Con un crisantemo tra le mani e la mestizia nel cuore. Perchè novembre – mese di autunni colorati e di frutti che giungono a maturazione – s’apre sempre con l’immagine austera del cimitero: tra i santi da festeggiare e i defunti da ricordare, scorre il preludio di un mese che è memoria di un passato da rivisitare e occasione per un futuro da organizzare; nel presente di una storia che non prevede prove iniziali ma getta ogni attore allo sbaraglio della scena. Solitamente circondato dalla serietà dei cipressi e illuminato dalla fioca luce dei lumini, ogni cimitero è come l’eco di quella frase con la quale nell’antichità uno dei servi più umili accoglieva il generale che rientrava dopo un trionfo bellico: “memento mori” (“ricordati che devi morire”). Un invito a tenere i piedi per terra anche se con la corona di gloria sul capo: è il prezzo di ogni natura umana.

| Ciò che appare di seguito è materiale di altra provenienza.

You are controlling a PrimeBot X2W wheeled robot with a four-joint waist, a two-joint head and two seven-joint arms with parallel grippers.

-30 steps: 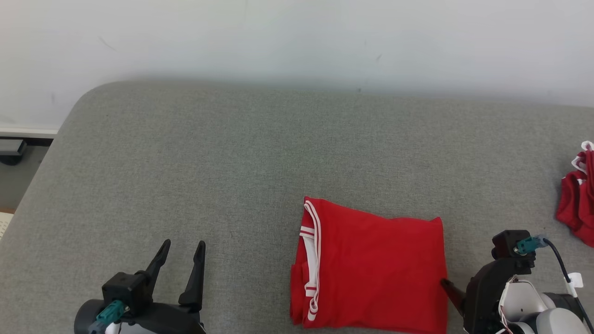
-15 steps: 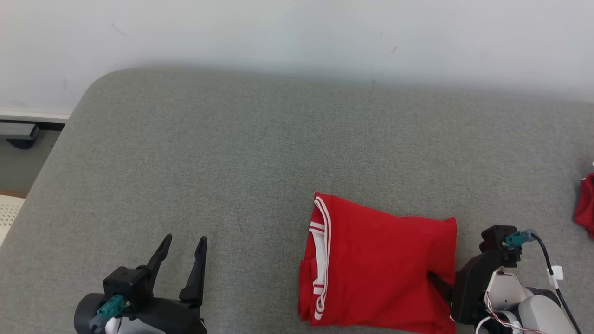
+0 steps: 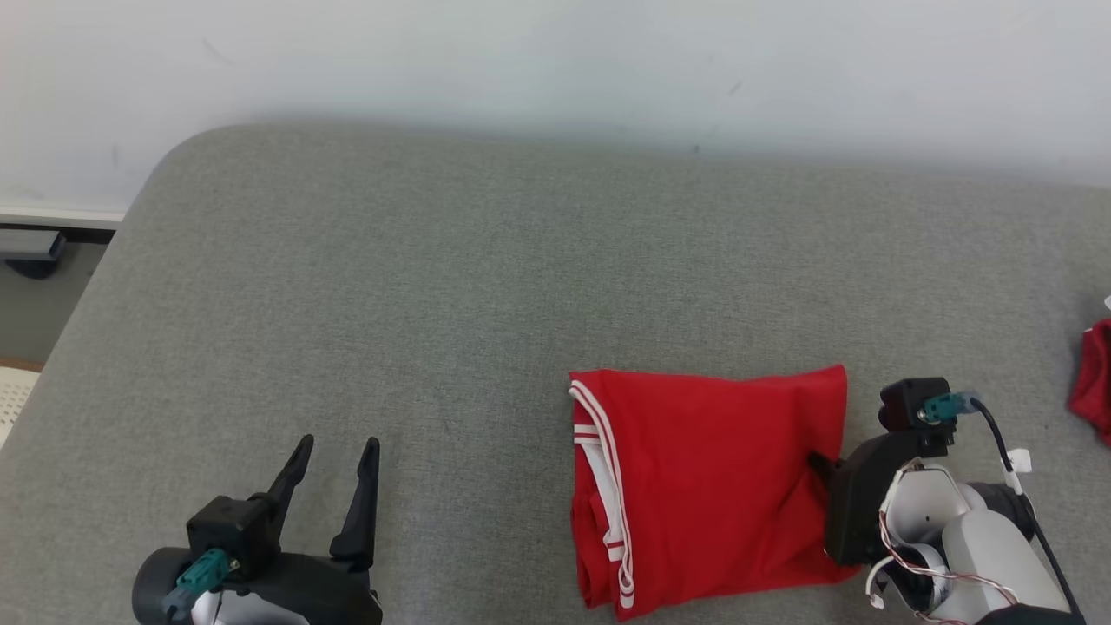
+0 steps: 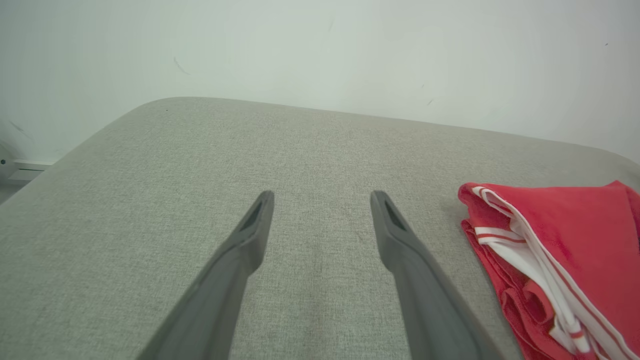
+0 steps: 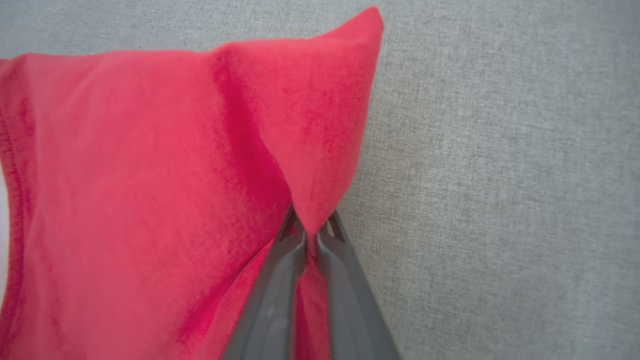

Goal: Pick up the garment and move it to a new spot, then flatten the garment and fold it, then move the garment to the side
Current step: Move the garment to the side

Perchè ogni cimitero somiglia ad una medaglia dalla doppia faccia. Quella più nobile e ragguardevole: è il luogo della memoria e della gratitudine, l’incrocio di mille sangui e di altrettante voci, il crocevia che collega il passato delle generazioni andate con il futuro di quelle a venire, la conoscenza di ciò che è stato e la grammatica di quello che è, e forse sarà. Abitare per qualche istante un cimitero, magari sostando sul limitare di qualche tomba, non è un gesto che porta sfortuna: è avvicinarsi con piedi di velluto alle sorgenti della propria storia, è raccogliere il testamento di chi ha scritto i capitoli precedenti il nostro, è voler andare avanti voltandosi indietro. Perchè quelle tombe sono come urne che trattengono un sapere da raccogliere, senza disperderne neppure il minimo rigo. Sotto la terra vive l’umanità che ci ha preceduto: la loro eredità si raccoglie lentamente, la loro presenza – trasformata dalla morte – occorre che la si pianga a lungo, il loro ricordo necessita di anniversari con i quali rivangarne la memoria. Entrare in un cimitero è voltarsi indietro molte volte per fare attenzione a non perdere nulla: un sospetto, uno sguardo, l’eco di un ammonimento. Il fascino di una presenza la cui assenza racconta di una vicinanza ancor più ardita. E’ creare confidenza con la propria stirpe.
Un cimitero è questo, ma è anche l’altra faccia della medaglia: sono tombe scarne seppur impreziosite di fiori, sono nomi spogli con pochi numeri accanto, di nascita e di morte. Tra l’uno e l’altro un semplice trattino a distanziarli: e dentro quel trattino c’è la sintesi di una storia. La storia di chi è venuto al mondo solo per fare ombra e di chi si è guadagnato i giorni sudando la terra; di chi è vissuto nel suo presente facendo parlare di sé al passato e di chi il suo presente se l’è giocato fino all’ultimo esile respiro; di chi ha vissuto nella nobiltà e nella vigliaccheria, nella crudeltà e nell’amabilità, nello stupore e nell’abitudine; gente morta straziata nelle sue carni, usurata dalla stanchezza e gente morta nuova di stecca. Gente che ha amato la vita, gente che l’ha temuta, gente che l’ha tradita: i cimiteri custodiscono le ceneri di gente che è morta come è vissuta. Lì dentro sono tutti uguali, quasi che la partita della storia di quaggiù si fosse ri-azzerata e tutto fosse pronto per dare inizio a quella di lassù, la storia vera. Fuori tutto: capitali e investimenti, poderi e appezzamenti, notai e avvocati. Soldi liquidi, terre fabbricabili e soldi in avanzo. Fuori tutto: nella memoria di un cimitero – nell’intermezzo tra l’umano e l’Eterno – ad essere custoditi sono solo i gesti compiuti e il loro significato più profondo.
A passeggiare tra le tombe, piccoli particolari colpiscono: un crisantemo, una data, uno scatto di fotografia. Un semplice rimbalzo di ricordi che sembravano perduti. Piccoli particolari, con uno grande a sovrastarli: i cimiteri sono pieni zeppi di persone che si pensavano indispensabili per l’umanità.